• **REQUIRED WORK**: Only the lines below, from the one with "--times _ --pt" through the one with "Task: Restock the", are to be written out, exactly.

(Records from a collection)
☆ ☆ ☆
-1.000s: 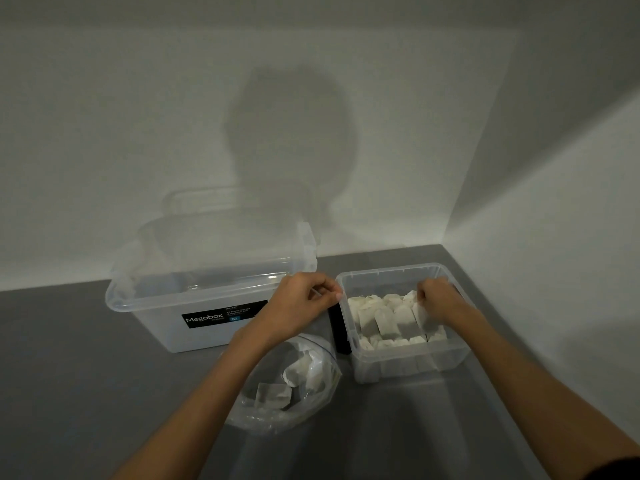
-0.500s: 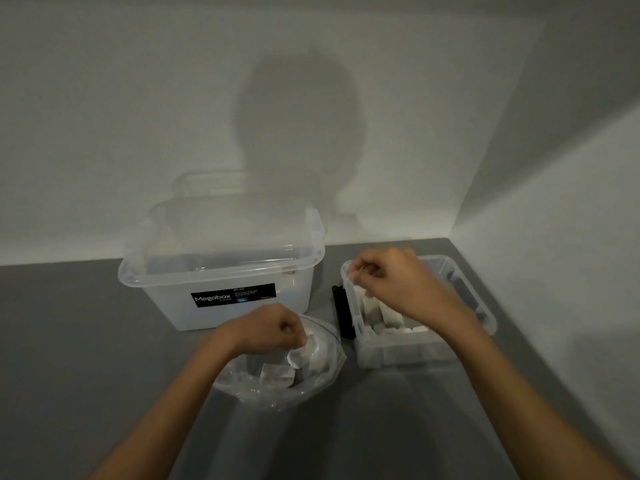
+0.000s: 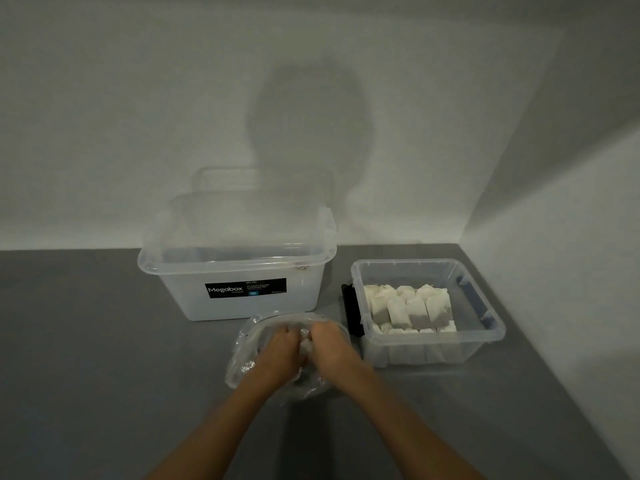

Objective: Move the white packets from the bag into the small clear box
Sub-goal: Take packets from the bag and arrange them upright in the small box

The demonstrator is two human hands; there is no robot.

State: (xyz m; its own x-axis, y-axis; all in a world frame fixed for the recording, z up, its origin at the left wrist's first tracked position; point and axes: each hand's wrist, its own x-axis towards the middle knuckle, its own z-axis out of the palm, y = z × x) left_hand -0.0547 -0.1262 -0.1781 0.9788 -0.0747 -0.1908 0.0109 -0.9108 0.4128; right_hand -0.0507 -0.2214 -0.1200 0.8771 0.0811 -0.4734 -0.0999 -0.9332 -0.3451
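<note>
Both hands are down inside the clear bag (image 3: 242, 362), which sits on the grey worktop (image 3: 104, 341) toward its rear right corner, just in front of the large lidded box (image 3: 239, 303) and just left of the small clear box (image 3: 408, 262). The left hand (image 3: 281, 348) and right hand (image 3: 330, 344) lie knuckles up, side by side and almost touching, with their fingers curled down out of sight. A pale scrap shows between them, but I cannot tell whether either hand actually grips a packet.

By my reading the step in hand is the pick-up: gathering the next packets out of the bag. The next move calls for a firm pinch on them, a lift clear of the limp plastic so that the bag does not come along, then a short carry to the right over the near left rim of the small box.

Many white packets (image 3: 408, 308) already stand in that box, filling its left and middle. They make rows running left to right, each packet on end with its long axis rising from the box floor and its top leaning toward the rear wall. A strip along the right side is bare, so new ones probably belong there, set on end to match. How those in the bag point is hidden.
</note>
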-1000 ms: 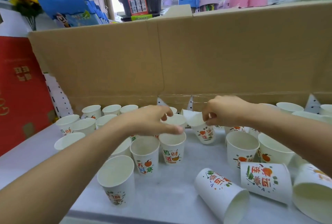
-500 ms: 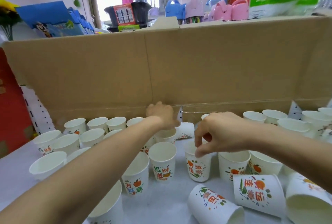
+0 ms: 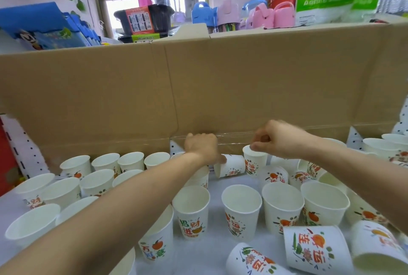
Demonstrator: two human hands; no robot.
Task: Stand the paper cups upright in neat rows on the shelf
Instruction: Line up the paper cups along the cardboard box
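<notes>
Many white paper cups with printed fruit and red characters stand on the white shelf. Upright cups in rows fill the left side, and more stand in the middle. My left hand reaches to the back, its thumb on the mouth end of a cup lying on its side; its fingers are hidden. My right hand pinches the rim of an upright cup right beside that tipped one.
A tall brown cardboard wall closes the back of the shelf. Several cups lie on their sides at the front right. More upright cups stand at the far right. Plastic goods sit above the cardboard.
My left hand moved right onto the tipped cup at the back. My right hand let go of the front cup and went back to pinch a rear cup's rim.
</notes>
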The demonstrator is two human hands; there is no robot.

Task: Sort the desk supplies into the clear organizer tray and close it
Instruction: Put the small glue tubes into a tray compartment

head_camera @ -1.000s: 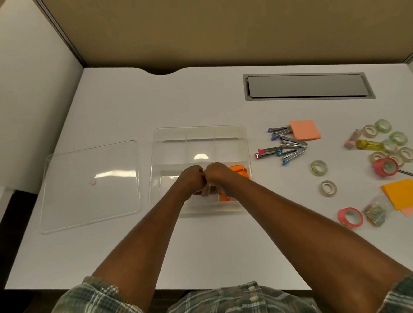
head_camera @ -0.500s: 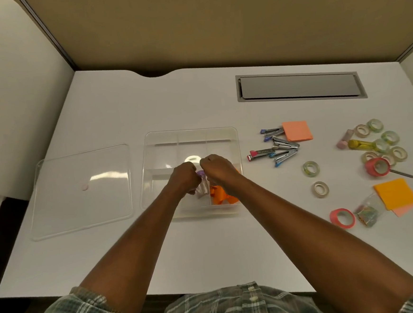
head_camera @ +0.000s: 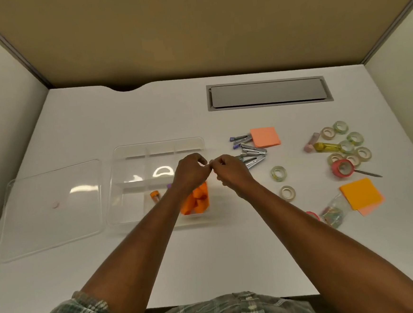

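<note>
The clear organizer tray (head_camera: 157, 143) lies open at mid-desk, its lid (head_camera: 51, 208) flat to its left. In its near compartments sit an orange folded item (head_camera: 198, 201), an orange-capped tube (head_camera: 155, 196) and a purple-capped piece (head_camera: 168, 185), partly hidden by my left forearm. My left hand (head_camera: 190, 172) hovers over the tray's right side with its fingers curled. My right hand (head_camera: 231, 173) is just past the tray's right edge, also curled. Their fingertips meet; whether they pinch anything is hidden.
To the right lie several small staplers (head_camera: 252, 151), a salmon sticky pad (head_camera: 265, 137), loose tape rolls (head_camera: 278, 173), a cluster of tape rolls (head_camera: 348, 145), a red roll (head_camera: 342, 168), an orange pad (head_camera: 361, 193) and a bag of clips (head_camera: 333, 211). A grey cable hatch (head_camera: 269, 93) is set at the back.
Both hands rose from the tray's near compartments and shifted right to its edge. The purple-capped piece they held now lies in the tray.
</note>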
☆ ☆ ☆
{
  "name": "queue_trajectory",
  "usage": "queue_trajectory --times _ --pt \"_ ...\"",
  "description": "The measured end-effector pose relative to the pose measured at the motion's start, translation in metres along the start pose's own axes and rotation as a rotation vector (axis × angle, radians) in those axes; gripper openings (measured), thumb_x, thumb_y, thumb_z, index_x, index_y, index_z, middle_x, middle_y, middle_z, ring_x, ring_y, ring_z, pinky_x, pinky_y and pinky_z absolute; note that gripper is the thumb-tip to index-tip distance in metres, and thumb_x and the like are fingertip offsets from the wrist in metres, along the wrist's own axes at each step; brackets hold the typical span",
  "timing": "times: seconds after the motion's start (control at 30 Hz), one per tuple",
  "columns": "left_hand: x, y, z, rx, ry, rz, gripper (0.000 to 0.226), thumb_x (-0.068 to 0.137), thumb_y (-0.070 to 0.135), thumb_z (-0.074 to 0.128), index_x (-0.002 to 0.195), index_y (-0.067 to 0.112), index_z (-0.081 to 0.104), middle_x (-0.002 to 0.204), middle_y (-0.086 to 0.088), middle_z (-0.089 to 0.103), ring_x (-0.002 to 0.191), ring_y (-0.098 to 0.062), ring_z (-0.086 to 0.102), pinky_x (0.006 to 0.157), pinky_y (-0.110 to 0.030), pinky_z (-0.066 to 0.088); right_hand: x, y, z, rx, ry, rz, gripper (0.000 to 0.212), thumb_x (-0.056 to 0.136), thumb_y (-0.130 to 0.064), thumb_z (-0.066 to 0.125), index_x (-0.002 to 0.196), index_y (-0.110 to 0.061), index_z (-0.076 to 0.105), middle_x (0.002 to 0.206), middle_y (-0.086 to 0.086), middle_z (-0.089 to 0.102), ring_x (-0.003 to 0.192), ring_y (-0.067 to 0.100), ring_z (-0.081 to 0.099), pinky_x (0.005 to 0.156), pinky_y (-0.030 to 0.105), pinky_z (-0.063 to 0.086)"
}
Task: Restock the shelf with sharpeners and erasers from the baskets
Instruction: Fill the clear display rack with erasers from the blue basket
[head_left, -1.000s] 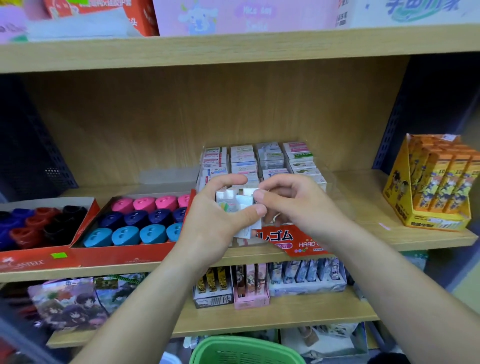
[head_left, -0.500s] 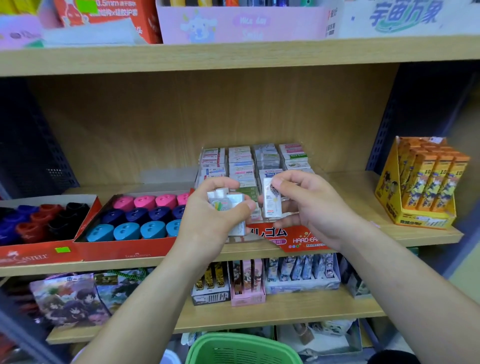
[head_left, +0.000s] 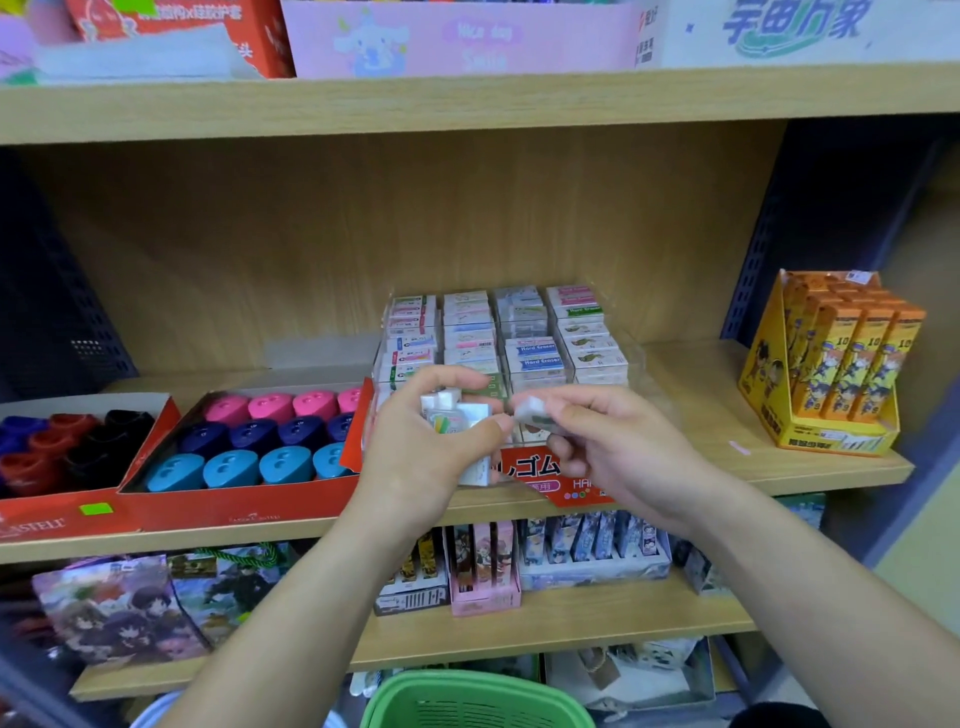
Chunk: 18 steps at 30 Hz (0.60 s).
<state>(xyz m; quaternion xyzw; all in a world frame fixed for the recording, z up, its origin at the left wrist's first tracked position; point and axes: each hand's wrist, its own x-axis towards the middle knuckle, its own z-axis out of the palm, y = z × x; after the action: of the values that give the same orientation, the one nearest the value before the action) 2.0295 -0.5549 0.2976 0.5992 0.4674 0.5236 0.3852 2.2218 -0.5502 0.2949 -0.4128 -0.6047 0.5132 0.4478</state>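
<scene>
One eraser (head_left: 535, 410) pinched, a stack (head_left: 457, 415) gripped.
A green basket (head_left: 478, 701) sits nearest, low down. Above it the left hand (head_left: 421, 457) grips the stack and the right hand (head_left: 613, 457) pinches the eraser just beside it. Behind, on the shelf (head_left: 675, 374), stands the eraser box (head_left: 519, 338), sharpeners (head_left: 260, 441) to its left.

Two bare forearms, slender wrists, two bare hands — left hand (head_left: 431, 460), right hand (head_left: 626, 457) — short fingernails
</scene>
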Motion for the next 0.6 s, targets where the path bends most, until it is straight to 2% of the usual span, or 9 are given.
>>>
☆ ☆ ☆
• **PROBLEM SOLUTION**:
  "usage": "queue_trajectory --times _ --pt \"_ ...\"",
  "description": "The measured end-effector pose relative to the pose measured at the motion's start, translation in metres along the start pose's own axes and rotation as a rotation vector (axis × angle, radians) in those axes; gripper openings (measured), thumb_x, thumb_y, thumb_z, index_x, index_y, index_z, middle_x, middle_y, middle_z, ring_x, ring_y, ring_z, pinky_x, pinky_y and pinky_z absolute; note that gripper is the thumb-tip to index-tip distance in metres, and thumb_x and the like are fingertip offsets from the wrist in metres, along the wrist's own axes at each step; brackets hold the typical span",
  "timing": "times: seconds after the motion's start (control at 30 Hz), one per tuple",
  "columns": "left_hand: x, y, z, rx, ry, rz, gripper (0.000 to 0.226), thumb_x (-0.068 to 0.137), thumb_y (-0.070 to 0.135), thumb_z (-0.074 to 0.128), index_x (-0.002 to 0.195), index_y (-0.067 to 0.112), index_z (-0.081 to 0.104), middle_x (-0.002 to 0.204), middle_y (-0.086 to 0.088), middle_z (-0.089 to 0.103), ring_x (-0.002 to 0.191), ring_y (-0.098 to 0.062), ring_z (-0.086 to 0.102), pinky_x (0.006 to 0.157), pinky_y (-0.110 to 0.030), pinky_z (-0.066 to 0.088); right_hand: x, y, z, rx, ry, rz, gripper (0.000 to 0.212), thumb_x (-0.056 to 0.136), thumb_y (-0.130 to 0.064), thumb_z (-0.066 to 0.125), index_x (-0.002 to 0.196), index_y (-0.110 to 0.061), index_z (-0.076 to 0.105), middle_x (0.002 to 0.206), middle_y (-0.086 to 0.086), middle_z (-0.089 to 0.102), ring_x (-0.003 to 0.192), ring_y (-0.067 to 0.100), ring_z (-0.081 to 0.099), pinky_x (0.005 to 0.156), pinky_y (-0.030 to 0.105), pinky_z (-0.063 to 0.086)"
}
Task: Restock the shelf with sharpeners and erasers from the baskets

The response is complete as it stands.